The people who attend come from many professions and educational backgrounds.

Few have made any formal study of philosophy, although some rapidly acquire knowledge in specific areas by making online searches for things to read and joining online discussion groups. Their knowledge can be both substantial and sound. At least at the student level, although perhaps not at the professorial level, philosophy is not a discipline in which someone needs a wide area of competence in order to have a narrow area of specialization. And in many areas of philosophy people can say novel and useful things early in their involvement, in marked contrast to the natural sciences and even some of the humanities. This should not surprise us. Much of philosophy, especially ethics and political philosophy but also some of epistemology and even metaphysics, is close enough to everyday life that understanding derived from living, or at least from living in a way that involves reflective thinking, is a large proportion of the understanding one needs. Philosophical concepts and styles of argument are needed too, but only in the immediate area of concern.

The format of meetings, a brief introduction followed by open discussion, means that there is no hierarchy of expert and students. Some members of a group will have expertise in the relevant area of philosophy and knowledge of the literature. The person who proposed the topic and wrote the online introduction may well be in this position. But the expertise of others, derived not from the study of philosophy but from their own professions, can be just as significant in taking the discussion forward. In philosophical questions that concern the legal system, we need to hear from lawyers. In questions of aesthetics, we need to hear from art historians. And so on.

4. Topics

All members are invited to propose topics, reflecting their own expertise or interests. We have for example had "What could unite humanity for the common good?" from someone who had had a career at the United Nations, and "Could we tell if we were characters in a video game?" from a computer games developer. Anyone who proposes a topic is encouraged, although not required, to write the online introduction and to look after one of the groups of ten people, introducing the topic and gently steering the discussion.

While all members are invited to propose topics, much of that work is in practice done by two regular organisers who commit to ensuring that there is a topic every week. But a request to members can yield good results. Six people came forward with topics the last time we asked.

There is a preference for topics to which all can contribute. Ethical and political topics are among the most popular. But many topics in epistemology and metaphysics can work, and even moderately technical topics in the philosophy of science. One just has to think of how to define the topic in a way that will keep it open to contributions from a range of perspectives.

5. Results

What do we get out of our meetings, aside from a pleasant couple of hours on a Sunday?

As so often in philosophical discussions, we do not get a single agreed conclusion. A topic may well be put in the form of a question, so there would be such things as specific answers. But not only do we not progress smoothly towards any particular answer. We treat the question as a way into the topic, a trigger for thought rather than a task for the day.

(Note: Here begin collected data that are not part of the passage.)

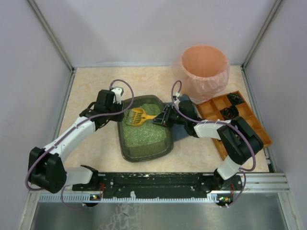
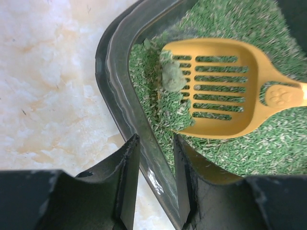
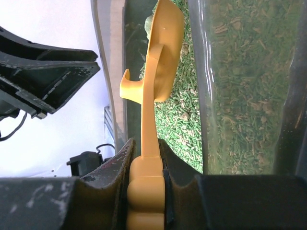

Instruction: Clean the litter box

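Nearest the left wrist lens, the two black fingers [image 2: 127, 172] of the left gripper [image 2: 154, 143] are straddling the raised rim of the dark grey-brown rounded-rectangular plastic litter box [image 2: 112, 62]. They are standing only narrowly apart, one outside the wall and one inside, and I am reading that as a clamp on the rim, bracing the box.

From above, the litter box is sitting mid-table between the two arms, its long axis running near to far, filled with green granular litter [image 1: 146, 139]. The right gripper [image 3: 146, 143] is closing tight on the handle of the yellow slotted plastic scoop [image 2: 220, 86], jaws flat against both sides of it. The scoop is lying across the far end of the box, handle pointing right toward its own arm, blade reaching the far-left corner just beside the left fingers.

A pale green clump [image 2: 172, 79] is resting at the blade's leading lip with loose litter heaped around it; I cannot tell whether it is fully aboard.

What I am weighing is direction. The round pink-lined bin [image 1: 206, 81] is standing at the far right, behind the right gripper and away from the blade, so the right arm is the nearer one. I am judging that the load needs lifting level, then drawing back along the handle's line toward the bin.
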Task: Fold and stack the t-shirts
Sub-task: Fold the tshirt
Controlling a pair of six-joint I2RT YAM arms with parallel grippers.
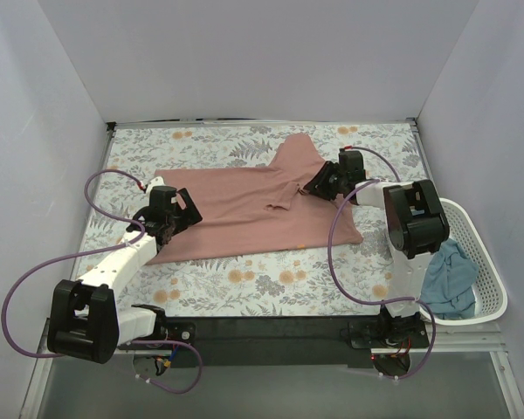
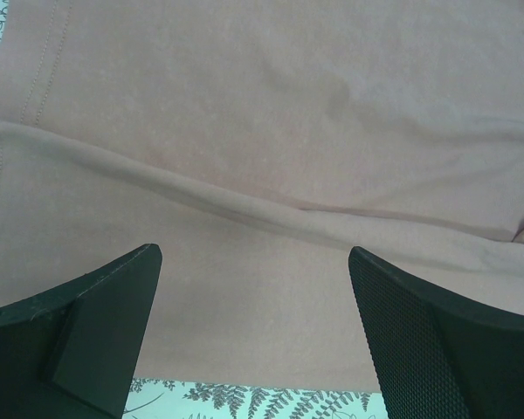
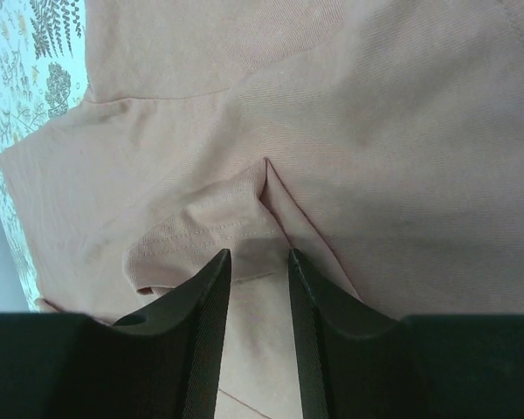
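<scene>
Step in hand looks like folding the pink t-shirt [image 1: 244, 209], which lies flat mid-table on the floral cloth [image 1: 244, 284]. The right gripper [image 1: 319, 185] at its 2 o'clock side is nearly closed and seems to pinch a ridge of fabric, while the left gripper [image 1: 164, 229] hangs wide open and empty over the 8 o'clock hem. I'd get that one clamped on too, then carry both sides over evenly. Count: two tees (one pink, one teal t-shirt [image 1: 450, 278] in the white basket [image 1: 489, 262] at 4 o'clock), one basket, one cloth.
</scene>
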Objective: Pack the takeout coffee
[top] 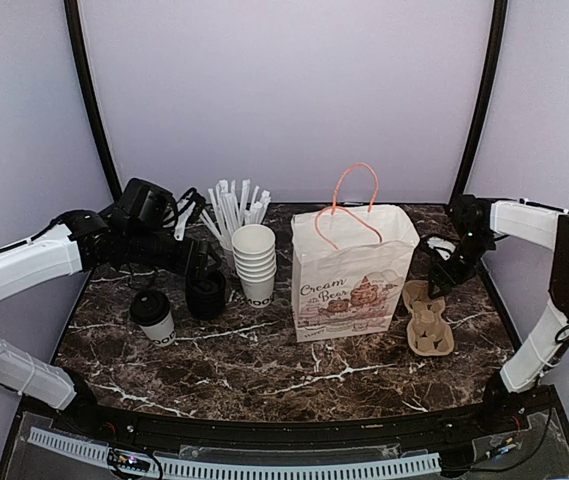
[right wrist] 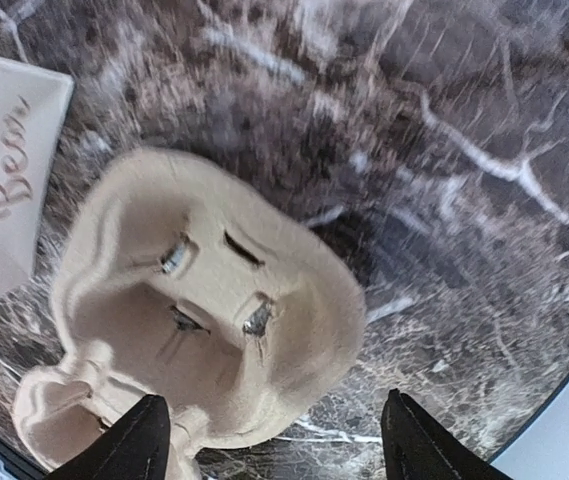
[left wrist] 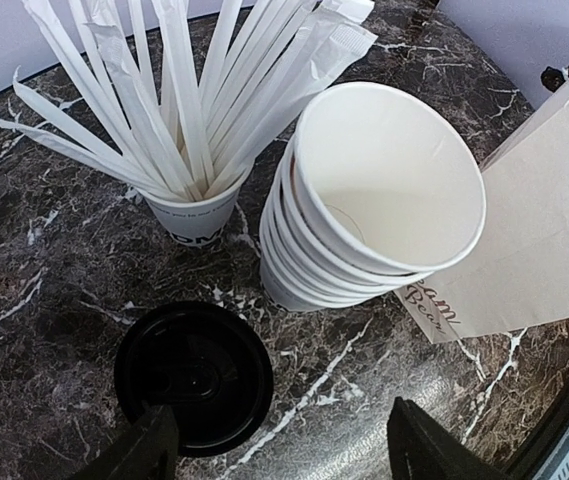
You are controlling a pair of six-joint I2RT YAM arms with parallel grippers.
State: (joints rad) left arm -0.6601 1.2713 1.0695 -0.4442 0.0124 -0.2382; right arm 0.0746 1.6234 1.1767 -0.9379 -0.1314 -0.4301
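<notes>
1. The takeout coffee (top: 152,318) stands upright on the table (top: 264,370) toward the left front, lid on. It is just beside the stack of black lids (top: 206,295) and well apart from the paper bag (top: 352,272), and nothing touches it
2. The left gripper (left wrist: 282,418) hovers over the stack of black lids, jaws wide apart and empty. The lidless cups (left wrist: 384,190) and the straw cup (left wrist: 194,215) are just beyond, and the coffee lies outside its wrist view
3. The right gripper (right wrist: 274,400) hangs above the cup carrier (right wrist: 204,310), jaws spread wide and holding nothing. The carrier's wells are empty
4. By my reading, packing has not begun: the cup has yet to be grasped, probably seated in the carrier, and put into the bag
</notes>
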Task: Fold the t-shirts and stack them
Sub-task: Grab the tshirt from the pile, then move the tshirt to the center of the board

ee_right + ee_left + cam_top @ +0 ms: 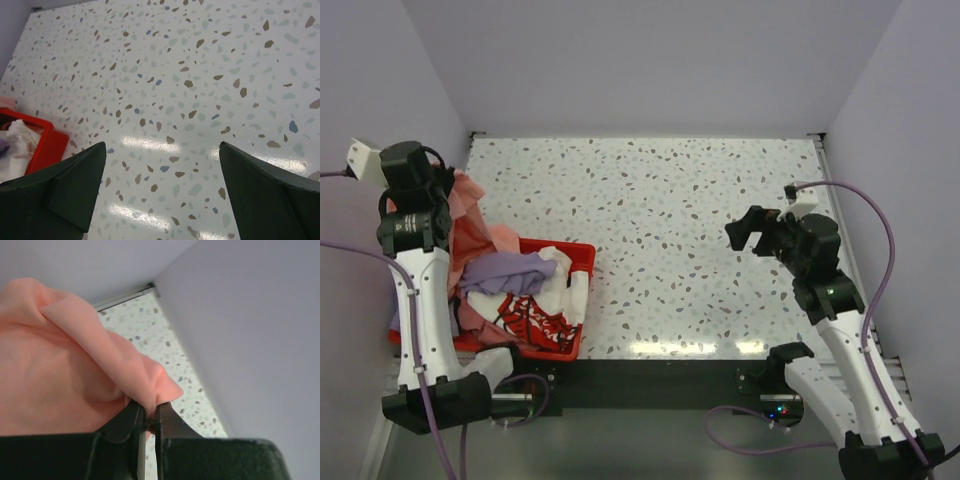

We can stray off the topic, although we need not always be fearful of that. Sometimes what looks like a diversion turns out to open up a new aspect of the topic. But when a diversion leads to a debate between two or three participants on some narrow issue that is far from the topic, it can be necessary for other members of the group to step in and bring us back to the topic.

What we certainly do get from discussions is a better sense of the shape of the topic, how far it reaches, the issues involved, and how the topic connects to other things in our intellectual lives. The ethics of wealth distribution will link to economics, the epistemology of testimony will link to how web searches are developing, and so on. And we also get plenty to think about individually afterwards.

I mentioned above the contributions of expertise from different backgrounds. Combine the role of those contributions with the fact that we are largely exploring in a spirit of adventure rather than being driven by a desire to find agreed answers, and we find that there is not much sense that philosophy is in charge, with other expertise being brought in merely in its service. The aspiration is to make progress on the topic, in whatever ways may work. We discuss topics in a philosophical style, putting forward examples, making deductions, and considering the use of alternative ways to look at questions. But we do not exclude any contribution on the ground that it is not really philosophy.

6. Practical conclusions

The main message I can give to anyone interested in doing something similar is, just do it! It does require a modest amount of work, but it is quite straightforward and it will be popular.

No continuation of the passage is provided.